Your goal. Below are the data; count the lines with the string "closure" in them and give that number only.

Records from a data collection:

* * * * * * *

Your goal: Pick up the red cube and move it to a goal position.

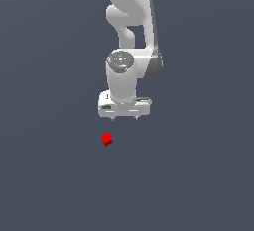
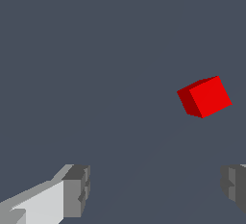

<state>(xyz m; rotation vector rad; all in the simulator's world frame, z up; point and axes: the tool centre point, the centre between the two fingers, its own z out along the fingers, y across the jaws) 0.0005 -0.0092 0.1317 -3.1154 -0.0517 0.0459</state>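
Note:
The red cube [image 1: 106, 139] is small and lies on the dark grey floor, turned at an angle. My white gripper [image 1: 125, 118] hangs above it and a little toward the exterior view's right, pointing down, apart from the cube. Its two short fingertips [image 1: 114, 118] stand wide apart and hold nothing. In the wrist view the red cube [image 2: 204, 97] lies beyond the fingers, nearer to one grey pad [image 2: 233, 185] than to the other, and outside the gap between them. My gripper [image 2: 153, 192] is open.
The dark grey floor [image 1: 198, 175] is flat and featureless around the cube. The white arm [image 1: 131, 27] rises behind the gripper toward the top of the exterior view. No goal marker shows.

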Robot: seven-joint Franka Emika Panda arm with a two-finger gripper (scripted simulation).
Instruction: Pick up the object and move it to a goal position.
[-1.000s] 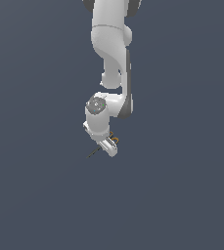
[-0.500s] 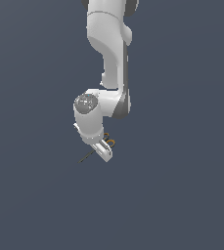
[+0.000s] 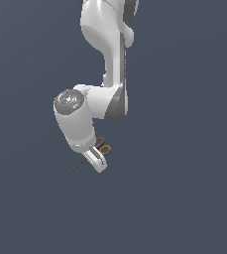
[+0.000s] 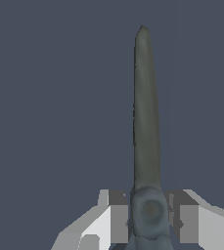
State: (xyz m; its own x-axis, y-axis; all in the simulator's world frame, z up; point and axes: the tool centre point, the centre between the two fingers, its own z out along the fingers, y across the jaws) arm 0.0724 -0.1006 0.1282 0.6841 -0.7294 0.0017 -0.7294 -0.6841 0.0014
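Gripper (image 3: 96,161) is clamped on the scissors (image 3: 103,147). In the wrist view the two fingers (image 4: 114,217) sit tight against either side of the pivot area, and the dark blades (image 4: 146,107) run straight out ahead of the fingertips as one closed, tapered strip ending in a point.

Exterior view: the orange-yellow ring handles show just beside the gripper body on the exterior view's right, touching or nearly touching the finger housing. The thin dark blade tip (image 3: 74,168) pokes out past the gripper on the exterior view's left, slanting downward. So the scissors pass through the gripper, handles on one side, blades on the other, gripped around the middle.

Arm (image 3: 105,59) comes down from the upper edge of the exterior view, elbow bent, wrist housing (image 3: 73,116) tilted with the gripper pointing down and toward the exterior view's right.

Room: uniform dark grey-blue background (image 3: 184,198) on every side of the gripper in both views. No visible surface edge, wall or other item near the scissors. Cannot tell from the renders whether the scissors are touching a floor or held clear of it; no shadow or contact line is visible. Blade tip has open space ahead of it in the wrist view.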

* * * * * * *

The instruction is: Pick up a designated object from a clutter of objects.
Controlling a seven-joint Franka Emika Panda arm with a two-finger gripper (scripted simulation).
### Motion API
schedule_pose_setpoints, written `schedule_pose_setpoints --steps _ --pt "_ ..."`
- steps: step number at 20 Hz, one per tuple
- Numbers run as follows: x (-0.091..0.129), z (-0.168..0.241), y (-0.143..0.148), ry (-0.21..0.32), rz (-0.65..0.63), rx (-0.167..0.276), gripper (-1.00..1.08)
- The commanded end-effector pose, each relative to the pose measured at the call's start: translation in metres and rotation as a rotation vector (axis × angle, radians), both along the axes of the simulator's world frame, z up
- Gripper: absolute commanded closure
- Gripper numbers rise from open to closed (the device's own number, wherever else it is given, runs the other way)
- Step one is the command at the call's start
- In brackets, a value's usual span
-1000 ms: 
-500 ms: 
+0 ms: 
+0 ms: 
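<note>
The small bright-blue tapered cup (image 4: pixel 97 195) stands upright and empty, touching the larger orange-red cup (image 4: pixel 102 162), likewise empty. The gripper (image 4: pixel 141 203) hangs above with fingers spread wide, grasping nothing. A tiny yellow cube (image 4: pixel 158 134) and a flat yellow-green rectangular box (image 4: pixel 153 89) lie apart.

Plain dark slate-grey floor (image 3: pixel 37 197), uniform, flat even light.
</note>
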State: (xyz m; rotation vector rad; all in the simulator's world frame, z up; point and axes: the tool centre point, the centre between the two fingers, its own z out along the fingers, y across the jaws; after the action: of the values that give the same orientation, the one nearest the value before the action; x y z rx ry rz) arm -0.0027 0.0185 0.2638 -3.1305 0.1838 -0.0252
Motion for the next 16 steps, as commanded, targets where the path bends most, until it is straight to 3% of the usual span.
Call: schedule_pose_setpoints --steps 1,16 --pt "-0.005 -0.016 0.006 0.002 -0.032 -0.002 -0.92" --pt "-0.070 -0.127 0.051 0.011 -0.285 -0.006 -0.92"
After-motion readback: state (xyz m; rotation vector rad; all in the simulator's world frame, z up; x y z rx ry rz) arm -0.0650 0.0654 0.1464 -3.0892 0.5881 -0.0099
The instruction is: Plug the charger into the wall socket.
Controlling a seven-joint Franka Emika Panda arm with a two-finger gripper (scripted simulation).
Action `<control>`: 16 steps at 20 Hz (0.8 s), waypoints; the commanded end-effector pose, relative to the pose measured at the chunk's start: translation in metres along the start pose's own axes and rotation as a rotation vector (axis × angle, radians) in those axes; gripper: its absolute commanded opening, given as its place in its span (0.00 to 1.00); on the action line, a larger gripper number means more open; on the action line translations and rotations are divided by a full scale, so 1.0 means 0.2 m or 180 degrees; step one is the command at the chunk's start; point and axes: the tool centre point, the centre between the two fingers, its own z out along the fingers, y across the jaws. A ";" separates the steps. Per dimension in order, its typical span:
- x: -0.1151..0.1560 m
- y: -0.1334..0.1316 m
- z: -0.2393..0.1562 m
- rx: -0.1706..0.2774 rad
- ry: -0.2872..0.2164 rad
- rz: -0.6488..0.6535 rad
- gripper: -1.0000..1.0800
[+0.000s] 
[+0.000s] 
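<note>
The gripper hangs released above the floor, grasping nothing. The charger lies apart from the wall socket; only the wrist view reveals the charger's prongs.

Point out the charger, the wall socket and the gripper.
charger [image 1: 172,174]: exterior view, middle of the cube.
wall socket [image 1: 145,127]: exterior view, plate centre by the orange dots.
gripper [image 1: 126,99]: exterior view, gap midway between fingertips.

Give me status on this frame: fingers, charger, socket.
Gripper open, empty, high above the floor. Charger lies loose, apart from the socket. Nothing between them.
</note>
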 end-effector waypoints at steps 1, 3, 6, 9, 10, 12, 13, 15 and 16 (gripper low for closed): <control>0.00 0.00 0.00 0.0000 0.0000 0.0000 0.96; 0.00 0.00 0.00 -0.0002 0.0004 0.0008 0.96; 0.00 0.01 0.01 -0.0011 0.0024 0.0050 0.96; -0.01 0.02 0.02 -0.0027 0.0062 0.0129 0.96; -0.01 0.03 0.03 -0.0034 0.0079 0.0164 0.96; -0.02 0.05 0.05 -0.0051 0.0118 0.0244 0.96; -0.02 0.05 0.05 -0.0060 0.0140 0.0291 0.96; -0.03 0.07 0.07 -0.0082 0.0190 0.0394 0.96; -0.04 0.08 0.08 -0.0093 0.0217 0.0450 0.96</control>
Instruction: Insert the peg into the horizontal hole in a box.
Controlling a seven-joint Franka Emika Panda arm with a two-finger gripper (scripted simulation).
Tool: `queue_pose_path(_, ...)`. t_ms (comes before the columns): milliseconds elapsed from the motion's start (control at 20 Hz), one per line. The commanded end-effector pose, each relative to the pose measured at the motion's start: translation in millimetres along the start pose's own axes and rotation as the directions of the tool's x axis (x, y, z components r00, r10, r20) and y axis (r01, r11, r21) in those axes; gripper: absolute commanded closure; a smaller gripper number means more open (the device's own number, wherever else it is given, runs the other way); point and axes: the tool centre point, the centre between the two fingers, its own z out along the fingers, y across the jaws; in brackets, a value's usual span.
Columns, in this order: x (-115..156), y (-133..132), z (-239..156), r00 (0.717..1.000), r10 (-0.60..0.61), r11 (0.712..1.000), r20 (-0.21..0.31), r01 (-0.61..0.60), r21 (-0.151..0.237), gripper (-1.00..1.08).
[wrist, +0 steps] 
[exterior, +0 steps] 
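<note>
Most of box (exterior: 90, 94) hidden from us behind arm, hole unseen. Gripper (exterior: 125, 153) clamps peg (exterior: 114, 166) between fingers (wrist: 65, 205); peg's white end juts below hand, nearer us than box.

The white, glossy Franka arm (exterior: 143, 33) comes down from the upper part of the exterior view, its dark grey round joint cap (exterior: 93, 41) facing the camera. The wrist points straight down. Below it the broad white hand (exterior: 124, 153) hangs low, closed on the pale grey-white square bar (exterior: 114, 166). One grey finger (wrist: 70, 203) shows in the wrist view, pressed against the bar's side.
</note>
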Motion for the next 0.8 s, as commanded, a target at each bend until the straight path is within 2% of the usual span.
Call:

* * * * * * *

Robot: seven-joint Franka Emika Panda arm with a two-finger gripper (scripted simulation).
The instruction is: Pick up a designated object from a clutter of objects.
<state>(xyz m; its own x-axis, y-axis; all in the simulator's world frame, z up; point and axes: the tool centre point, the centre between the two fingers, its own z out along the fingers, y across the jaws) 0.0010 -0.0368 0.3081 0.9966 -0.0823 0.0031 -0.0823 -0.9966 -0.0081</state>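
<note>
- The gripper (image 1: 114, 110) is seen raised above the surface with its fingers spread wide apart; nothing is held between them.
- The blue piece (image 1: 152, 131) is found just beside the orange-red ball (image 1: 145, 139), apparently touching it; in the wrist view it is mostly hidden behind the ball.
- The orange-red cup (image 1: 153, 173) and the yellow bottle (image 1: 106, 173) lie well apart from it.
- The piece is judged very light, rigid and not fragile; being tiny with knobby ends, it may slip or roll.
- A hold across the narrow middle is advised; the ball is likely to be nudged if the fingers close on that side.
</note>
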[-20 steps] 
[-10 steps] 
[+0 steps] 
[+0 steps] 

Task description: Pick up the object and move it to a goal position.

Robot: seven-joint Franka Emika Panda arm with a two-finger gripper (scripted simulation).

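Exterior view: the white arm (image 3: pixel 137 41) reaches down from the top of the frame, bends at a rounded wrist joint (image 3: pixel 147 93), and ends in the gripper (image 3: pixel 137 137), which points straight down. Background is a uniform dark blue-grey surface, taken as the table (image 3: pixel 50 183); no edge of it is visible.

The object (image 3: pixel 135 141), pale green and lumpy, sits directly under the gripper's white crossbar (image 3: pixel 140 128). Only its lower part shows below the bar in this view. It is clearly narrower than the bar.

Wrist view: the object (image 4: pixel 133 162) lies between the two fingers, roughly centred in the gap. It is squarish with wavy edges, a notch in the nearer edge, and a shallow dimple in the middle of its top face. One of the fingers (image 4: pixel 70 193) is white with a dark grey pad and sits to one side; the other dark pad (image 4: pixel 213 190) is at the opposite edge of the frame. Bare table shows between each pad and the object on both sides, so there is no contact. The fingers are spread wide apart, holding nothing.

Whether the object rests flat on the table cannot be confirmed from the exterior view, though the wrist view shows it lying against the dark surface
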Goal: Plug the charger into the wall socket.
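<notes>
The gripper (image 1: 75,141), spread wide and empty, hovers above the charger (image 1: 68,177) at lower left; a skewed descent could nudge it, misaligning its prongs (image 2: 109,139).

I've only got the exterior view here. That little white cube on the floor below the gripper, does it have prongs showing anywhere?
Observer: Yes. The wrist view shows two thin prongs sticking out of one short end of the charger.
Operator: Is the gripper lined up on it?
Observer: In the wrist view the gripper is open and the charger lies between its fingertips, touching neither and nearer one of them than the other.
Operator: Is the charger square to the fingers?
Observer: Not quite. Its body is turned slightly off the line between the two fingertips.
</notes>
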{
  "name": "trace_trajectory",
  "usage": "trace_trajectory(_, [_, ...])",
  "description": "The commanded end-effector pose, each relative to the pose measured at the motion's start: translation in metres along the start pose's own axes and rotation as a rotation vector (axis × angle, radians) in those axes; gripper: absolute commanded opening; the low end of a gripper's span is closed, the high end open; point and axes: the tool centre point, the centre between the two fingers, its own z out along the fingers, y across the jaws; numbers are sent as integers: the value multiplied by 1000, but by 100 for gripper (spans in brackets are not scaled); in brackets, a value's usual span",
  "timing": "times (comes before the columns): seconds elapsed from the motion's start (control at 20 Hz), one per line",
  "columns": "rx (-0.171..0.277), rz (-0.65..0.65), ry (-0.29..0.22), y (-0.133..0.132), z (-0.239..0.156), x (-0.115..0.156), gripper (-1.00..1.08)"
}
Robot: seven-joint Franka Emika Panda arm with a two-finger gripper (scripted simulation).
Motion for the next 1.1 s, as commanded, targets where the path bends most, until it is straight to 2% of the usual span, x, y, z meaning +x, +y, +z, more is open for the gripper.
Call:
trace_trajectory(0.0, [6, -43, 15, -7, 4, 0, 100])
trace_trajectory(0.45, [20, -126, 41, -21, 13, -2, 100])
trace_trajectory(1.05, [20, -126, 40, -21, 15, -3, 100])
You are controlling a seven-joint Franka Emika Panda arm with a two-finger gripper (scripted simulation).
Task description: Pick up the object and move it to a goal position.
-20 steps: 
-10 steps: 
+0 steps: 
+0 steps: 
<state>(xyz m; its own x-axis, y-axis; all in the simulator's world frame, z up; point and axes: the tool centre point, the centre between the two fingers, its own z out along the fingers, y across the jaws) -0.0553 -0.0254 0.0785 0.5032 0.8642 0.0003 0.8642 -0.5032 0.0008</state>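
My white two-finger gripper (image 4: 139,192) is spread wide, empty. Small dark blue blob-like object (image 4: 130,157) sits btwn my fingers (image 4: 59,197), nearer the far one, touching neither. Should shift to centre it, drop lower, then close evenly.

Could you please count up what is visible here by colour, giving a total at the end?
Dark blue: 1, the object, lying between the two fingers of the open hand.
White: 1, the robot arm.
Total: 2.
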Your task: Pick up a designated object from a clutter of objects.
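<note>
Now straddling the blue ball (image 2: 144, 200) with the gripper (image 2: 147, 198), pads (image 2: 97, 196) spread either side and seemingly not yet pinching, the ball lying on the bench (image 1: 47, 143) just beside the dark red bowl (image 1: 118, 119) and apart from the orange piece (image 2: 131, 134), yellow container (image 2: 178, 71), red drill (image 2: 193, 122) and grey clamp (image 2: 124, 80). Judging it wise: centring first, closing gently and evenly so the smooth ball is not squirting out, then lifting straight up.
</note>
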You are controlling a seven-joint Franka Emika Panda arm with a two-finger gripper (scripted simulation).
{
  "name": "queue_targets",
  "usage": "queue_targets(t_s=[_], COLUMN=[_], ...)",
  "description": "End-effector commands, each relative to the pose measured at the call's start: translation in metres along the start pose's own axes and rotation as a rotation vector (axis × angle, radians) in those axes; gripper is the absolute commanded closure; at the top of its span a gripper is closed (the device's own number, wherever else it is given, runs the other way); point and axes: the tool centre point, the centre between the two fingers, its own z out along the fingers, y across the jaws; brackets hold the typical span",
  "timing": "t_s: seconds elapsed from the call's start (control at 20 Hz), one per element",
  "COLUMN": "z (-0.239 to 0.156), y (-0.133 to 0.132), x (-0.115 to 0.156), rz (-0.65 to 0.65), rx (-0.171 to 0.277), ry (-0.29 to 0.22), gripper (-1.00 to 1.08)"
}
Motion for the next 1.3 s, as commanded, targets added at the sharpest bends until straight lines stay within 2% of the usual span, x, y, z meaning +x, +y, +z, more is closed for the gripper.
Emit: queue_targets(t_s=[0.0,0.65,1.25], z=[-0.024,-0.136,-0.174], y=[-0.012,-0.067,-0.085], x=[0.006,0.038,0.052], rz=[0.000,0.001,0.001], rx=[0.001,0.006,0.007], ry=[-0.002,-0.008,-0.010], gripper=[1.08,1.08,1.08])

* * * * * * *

Exercise output. 3